Hola.

Mi nombre Julián y este es mi blog. En algún momento el blog fue más amplio, pero de eso ya fueron 10 años.  

Pequeño Intermezzo Matutino

Por un momenté creí que aun estaba soñando, que estaba atrapado en alguna pesadilla. Me sentía estrangulado por tentáculos oníricos que me hacían testigo de escenas que en el mejor de los casos son ridículas y en el peor de ellos es deprimente.

Pero no. No estaba dormido (aunque habría deseado estarlo), estaba despierto, en la cama, con el control remoto en mi mano derecha, boquiabierto, a punto de dejar salir una carcajada, seguida por un "hijueputa".

Prendí el tele con la ilusión de volver a ver las joyitas de Del Piero y Amauri que derrotaron ayer al Madrid, puse Repretel con la esperanza de agarrar algo de la sección deportiva (ESPN trasmitía a esta hora "The World's Strongest Men" o alguno de esos programas que nadie ve).

Aun no sé si lo que vi fue una nota periodítica deportiva, de espectáculos, o simplemente un insólito. Ciertamente es ridículo.

Las frases trilladas y pésimamente elegidas de la introducción hablaban de la gestación de una nueva criatura, cuyo padre era el Mariachi Solís. Luego la aclaración inevitable, la criatura es una canción. (Inspirada por su solitario paso en el futbol mexicano lejos de su esposa, lágrimas, tonos tristes, toda la pateticidad necesaria para hacer que suene más sincero su intento de cantante).

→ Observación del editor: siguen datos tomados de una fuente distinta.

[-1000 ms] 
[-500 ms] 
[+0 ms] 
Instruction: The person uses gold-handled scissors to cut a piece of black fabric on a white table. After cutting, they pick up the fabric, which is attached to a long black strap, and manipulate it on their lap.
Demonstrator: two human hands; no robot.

Y ahora el despotricamiento: Los periodistas ya hablan de Alonso Solís como "Futbolista y Músico", las entrevistas (guíadas naturalmente, porque aparentemente ninguna persona puede responder a una pregunta en este país por lo que es necesario que la respuesta deseada venga camuflada en la pregunta) buscan reafirmar que el jugador además es un músico consumado y que este es su gran sueño de gloria.

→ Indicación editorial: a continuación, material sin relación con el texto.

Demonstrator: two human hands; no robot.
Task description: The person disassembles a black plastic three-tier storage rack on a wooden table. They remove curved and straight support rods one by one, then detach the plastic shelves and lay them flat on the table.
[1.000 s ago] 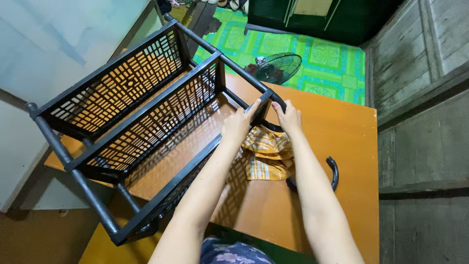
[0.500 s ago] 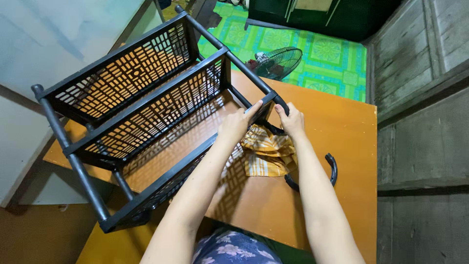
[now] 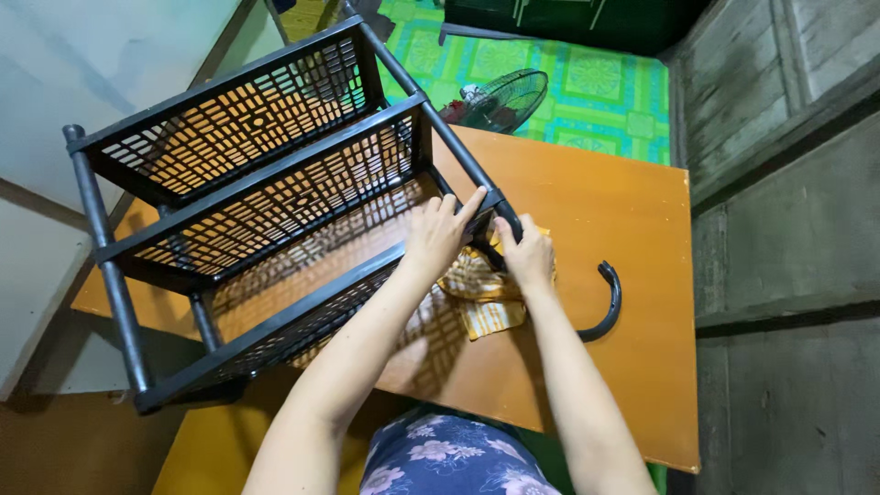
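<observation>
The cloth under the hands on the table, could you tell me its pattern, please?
The cloth is yellow-orange with white stripes, a checked weave, seen in the head view.

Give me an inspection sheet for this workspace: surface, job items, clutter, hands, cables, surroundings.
Surface: orange wooden table, bare at the right side.
Job's things: black plastic lattice shelf rack lying tipped on its side on the table, three tiers joined by poles.
Clutter: yellow striped cloth under the hands; curved black handle piece lying loose to the right.
Hands: left hand on the rack's near corner; right hand gripping the end of the pole.
Cables: nothing seen.
Surroundings: electric fan on a green patterned floor mat beyond the table; grey wooden wall at right; pale wall at left.
</observation>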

No sé si esto será una consecuencia del efecto "María José" y que ahora todos quieren ser 'marketear' algún ídolo musical. (Imagino a más de un Ultra dedicándole a su 'güila' pedazos de la canción del 'Mariachi'). Lo que sí sé es que Alonso Solís tiene lo mismo de músico que yo de futbolista. Así como yo puedo patear una bola y decir que aguanto noventa minutos sobre una cancha, el puede sostener una guitarra y dejar la mitad de las cuerdas vocales desgarradas ante un micrófono (pasaron un 'sneak peek' de la canción, creo que hasta yo canto mejor).

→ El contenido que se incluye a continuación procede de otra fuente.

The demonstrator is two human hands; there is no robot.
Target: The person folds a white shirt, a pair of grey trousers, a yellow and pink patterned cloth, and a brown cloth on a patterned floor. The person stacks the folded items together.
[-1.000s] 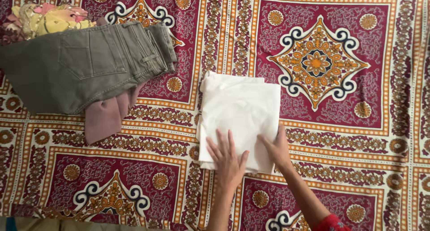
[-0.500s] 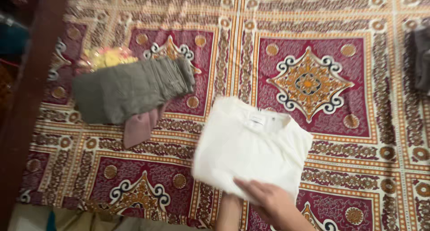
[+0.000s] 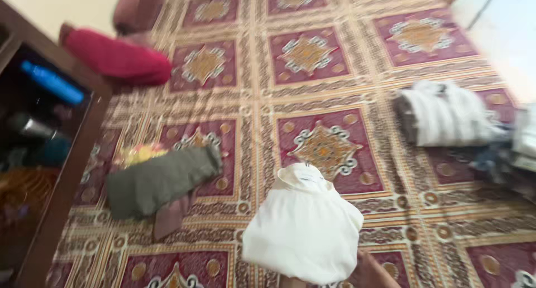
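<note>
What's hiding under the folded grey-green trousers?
A pinkish cloth sticks out from under the grey-green trousers, and a yellow flowery cloth peeks out behind. How far either reaches underneath is covered.

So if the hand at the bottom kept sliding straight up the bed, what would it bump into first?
Probably the folded white garment: the right hand already sits at its lower edge, pointing up-left into it. The picture is blurry, so that is a guess.
</note>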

Tal vez sea por haber visto noticias sin haber desayunado (siempre caen más pesado las noticias matutinas), tal vez sea porque soy un amargado escéptico, pero noticias como esas me deprimen de múltiples formas: una, porque hay gente que de repente cree que por ser conocido en el medio nacional puede probar suerte en cualquier campo, segunda, porque hay gente que sabe que no es así pero le dan cuerda porque saben que los polos de aquí sí se van de pollos, tercera, porque alguien considera que en medio de un mundo tan complejo, tan frágil es relevante dedicarle cinco minutos a noticias de ese tipo.

Voy a ir por una buena taza de té negro, a desayunar, bañarme y tratar de olvidar noticias como esas, prepararme más bien para el Tercer Acto de "En la Embajada Rusa", previsto para hoy a las tres de la tarde.